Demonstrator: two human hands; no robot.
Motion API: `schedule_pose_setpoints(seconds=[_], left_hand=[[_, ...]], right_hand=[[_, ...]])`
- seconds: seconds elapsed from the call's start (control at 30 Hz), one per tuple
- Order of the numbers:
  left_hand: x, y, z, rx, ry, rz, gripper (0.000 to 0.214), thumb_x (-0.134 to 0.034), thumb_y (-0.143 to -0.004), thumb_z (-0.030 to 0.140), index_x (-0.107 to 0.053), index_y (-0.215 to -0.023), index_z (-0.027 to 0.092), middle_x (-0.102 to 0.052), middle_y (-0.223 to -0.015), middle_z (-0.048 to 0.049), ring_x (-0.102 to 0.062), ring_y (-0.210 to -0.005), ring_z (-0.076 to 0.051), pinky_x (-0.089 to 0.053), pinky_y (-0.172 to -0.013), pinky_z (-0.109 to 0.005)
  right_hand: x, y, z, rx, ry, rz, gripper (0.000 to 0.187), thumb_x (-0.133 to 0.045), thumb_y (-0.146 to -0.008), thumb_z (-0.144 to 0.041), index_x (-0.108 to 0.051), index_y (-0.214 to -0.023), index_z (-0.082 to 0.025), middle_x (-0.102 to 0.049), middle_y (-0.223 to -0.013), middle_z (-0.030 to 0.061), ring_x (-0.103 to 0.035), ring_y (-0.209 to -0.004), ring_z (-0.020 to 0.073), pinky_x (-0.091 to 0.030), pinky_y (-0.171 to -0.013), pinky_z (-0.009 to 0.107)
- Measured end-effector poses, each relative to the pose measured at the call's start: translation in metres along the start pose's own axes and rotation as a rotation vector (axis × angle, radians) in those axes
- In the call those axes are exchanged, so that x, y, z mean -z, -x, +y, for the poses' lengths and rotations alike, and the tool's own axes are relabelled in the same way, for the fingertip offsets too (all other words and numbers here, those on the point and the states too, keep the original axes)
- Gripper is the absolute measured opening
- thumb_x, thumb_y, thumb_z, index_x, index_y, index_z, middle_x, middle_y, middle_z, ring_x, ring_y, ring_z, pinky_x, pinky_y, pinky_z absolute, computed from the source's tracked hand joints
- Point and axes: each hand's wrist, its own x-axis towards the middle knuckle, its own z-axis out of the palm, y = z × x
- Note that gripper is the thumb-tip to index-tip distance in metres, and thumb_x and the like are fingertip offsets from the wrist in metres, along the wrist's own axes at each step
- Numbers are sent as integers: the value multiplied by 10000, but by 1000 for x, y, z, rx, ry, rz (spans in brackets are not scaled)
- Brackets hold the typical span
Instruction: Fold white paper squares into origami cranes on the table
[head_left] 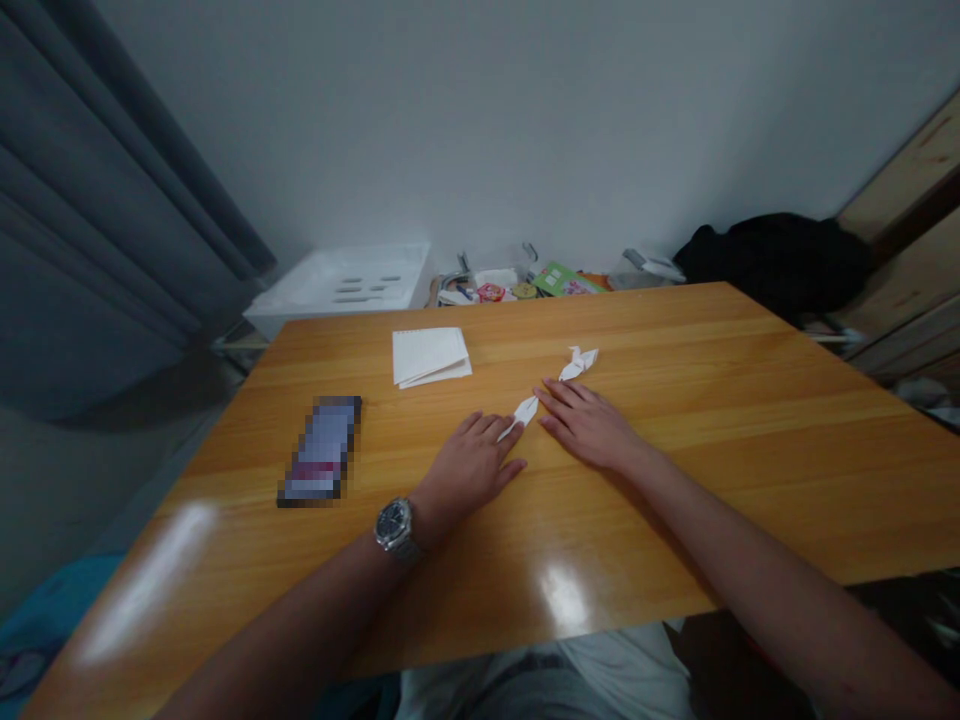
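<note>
My left hand (pixel 469 465), with a metal watch (pixel 395 527) on its wrist, lies flat on the wooden table (pixel 675 470), fingers stretched out. Its fingertips touch the near end of a small folded white paper piece (pixel 525 410). My right hand (pixel 585 420) also rests flat and open just right of that piece, fingertips beside it. A second small folded white paper shape (pixel 580 362) lies a little farther back, beyond my right fingertips and apart from both hands. Neither hand grips anything.
A stack of white paper sheets (pixel 430 356) lies at the back middle of the table. A phone (pixel 321 451) sits to the left. Behind the table stand a white plastic box (pixel 345 280), several small packets (pixel 525 285) and a black cloth heap (pixel 772 255).
</note>
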Motion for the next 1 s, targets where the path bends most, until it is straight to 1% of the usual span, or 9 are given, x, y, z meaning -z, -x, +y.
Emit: schedule_pose_setpoints(seconds=[0.1, 0.17, 0.27, 0.43, 0.6, 0.73, 0.83, 0.93, 1.0], left_hand=[[1, 0, 2, 4, 5, 10, 526, -396, -1032, 496, -491, -1427, 163, -563, -1405, -135, -511, -1279, -270, -304, -1159, -466], [2, 0, 4, 9, 4, 18, 530, -375, -1036, 500, -499, -1419, 154, -568, -1385, -146, -512, -1270, -272, -304, -1157, -465], [3, -2, 8, 14, 4, 28, 524, -370, -1037, 493, -512, -1404, 146, -573, -1350, -155, -520, -1238, -277, -320, -1143, -464], [6, -4, 10, 4, 21, 32, 508, -387, -1033, 478, -516, -1393, 142, -579, -1305, -162, -536, -1187, -284, -374, -1098, -463], [10, 0, 4, -19, 47, -7, 488, -350, -1048, 466, -537, -1390, 172, -566, -1365, -145, -551, -1204, -269, -406, -1089, -446], [11, 5, -2, -59, 34, -21, 482, -363, -1044, 481, -556, -1384, 200, -530, -1437, -134, -519, -1293, -264, -365, -1139, -452], [9, 7, -6, -73, 33, -43, 491, -342, -1051, 481, -521, -1421, 212, -487, -1502, -121, -457, -1383, -250, -334, -1167, -451], [7, 8, -8, -83, 32, -73, 515, -326, -1053, 491, -477, -1460, 213, -471, -1525, -121, -448, -1401, -241, -318, -1179, -452], [7, 7, -9, -83, 29, -80, 520, -327, -1051, 502, -483, -1458, 218, -474, -1524, -122, -454, -1397, -245, -309, -1186, -460]], right_hand=[[3, -1, -1, 2, -51, 32, 557, -329, -1049, -471, -472, -1490, -162, -466, -1539, 139, -436, -1409, 294, -376, -1153, 498], [5, -1, -1, 22, -93, 44, 540, -340, -1049, -458, -494, -1472, -159, -479, -1529, 139, -446, -1404, 282, -382, -1153, 485], [8, -2, -3, 97, -141, 37, 481, -373, -1048, -427, -522, -1452, -212, -479, -1535, 107, -454, -1400, 268, -387, -1150, 488], [7, -1, -7, 239, -186, -20, 474, -413, -1045, -403, -467, -1492, -254, -465, -1548, 81, -430, -1423, 249, -372, -1162, 484], [6, 0, -7, 230, -175, -75, 488, -359, -1063, -411, -424, -1521, -253, -428, -1569, 72, -388, -1455, 251, -359, -1166, 507], [5, -1, -4, 243, -172, -71, 486, -364, -1062, -414, -427, -1519, -259, -418, -1572, 70, -388, -1456, 244, -362, -1165, 500], [4, -1, -3, 247, -165, -72, 487, -374, -1059, -417, -426, -1519, -266, -420, -1573, 61, -384, -1458, 240, -356, -1171, 491], [4, -1, -4, 241, -162, -72, 488, -369, -1059, -428, -427, -1518, -273, -424, -1571, 57, -390, -1455, 241, -357, -1170, 491], [6, -2, -5, 236, -156, -71, 494, -361, -1058, -445, -429, -1518, -276, -426, -1571, 53, -399, -1449, 243, -357, -1170, 488]])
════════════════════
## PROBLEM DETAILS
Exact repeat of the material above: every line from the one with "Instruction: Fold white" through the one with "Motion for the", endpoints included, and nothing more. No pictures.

## RESULT
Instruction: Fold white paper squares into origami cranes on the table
[head_left] 
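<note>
My left hand (pixel 469 465), with a metal watch (pixel 395 527) on its wrist, lies flat on the wooden table (pixel 675 470), fingers stretched out. Its fingertips touch the near end of a small folded white paper piece (pixel 525 410). My right hand (pixel 585 420) also rests flat and open just right of that piece, fingertips beside it. A second small folded white paper shape (pixel 580 362) lies a little farther back, beyond my right fingertips and apart from both hands. Neither hand grips anything.
A stack of white paper sheets (pixel 430 356) lies at the back middle of the table. A phone (pixel 321 451) sits to the left. Behind the table stand a white plastic box (pixel 345 280), several small packets (pixel 525 285) and a black cloth heap (pixel 772 255).
</note>
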Motion for the next 1 s, targets where the path bends most, until it is straight to 1% of the usual span, or 9 are given, x, y, z meaning -z, -x, +y.

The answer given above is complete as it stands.